South Korean organization

In Korea the Minkahyup (MKY) (Translation: Association of Families of Democratic Movement) was an extension of the Thursday Prayer Meeting group which was launched in July 1974. Minkahyup was established in 1985 in South Korea by Mothers and wives of political prisoners. The organization allowed for mothers to openly meet and either seek advice or comfort. One of their many activities included rallying every Thursday to protest various injustices from the government or other power elite groups. The membership and activities of  Minkahyup often overlapped with other organizations. This allowed for the number of members to always fluctuate.

Minkahyup was started so the mothers could work on the release of prisoners of conscience, political prisoners, and the abolition for torture. With the National Security Law that was enacted in 1964, political activists were being arrested and imprisoned with a long sentence or were even facing the death penalty. On July 29, 1999 in Seoul, South Korea, Minkahyup members protested for democratic reforms and the release of political prisoners. They claimed that there were still 297 political prisoners in the country.
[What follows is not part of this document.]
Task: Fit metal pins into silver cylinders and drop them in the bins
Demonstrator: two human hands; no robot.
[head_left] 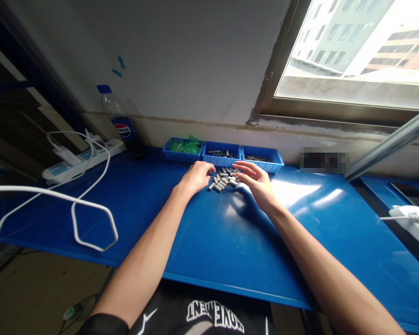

On March 13, 1998, President Kim Dae Jung of South Korea approved amnesty to 5.5 million people. Only seventy four political prisoners were released when Minkahyup originally sent a list of 500 prisoners they thought should be pardoned. The protests were a testament to mothers who had persisted for so long. There were Minkahyup members who participated on a hunger strike in front of the National Assembly calling for the abolition of the National Security Law on December 20, 2004.

Minkahyup kept pressure on president Kim through protest trying to free Woo Yong Gak, a human rights activist who suffered solitary confinement, torture and deprivation. Woo was released on February 25, 1999 after spending forty-one years as a political prisoner. Through constant protest Minkahyup has been able to reduce sentences of political prisoners and bring awareness to the injustices occurring in Korea.

On October 16, 2014 Minkahyup celebrated their 1000th protest in Topgol Park. They protested against the National Security Law and for the release of political prisoners. Minkahyup members today are associated with other organizations and protests.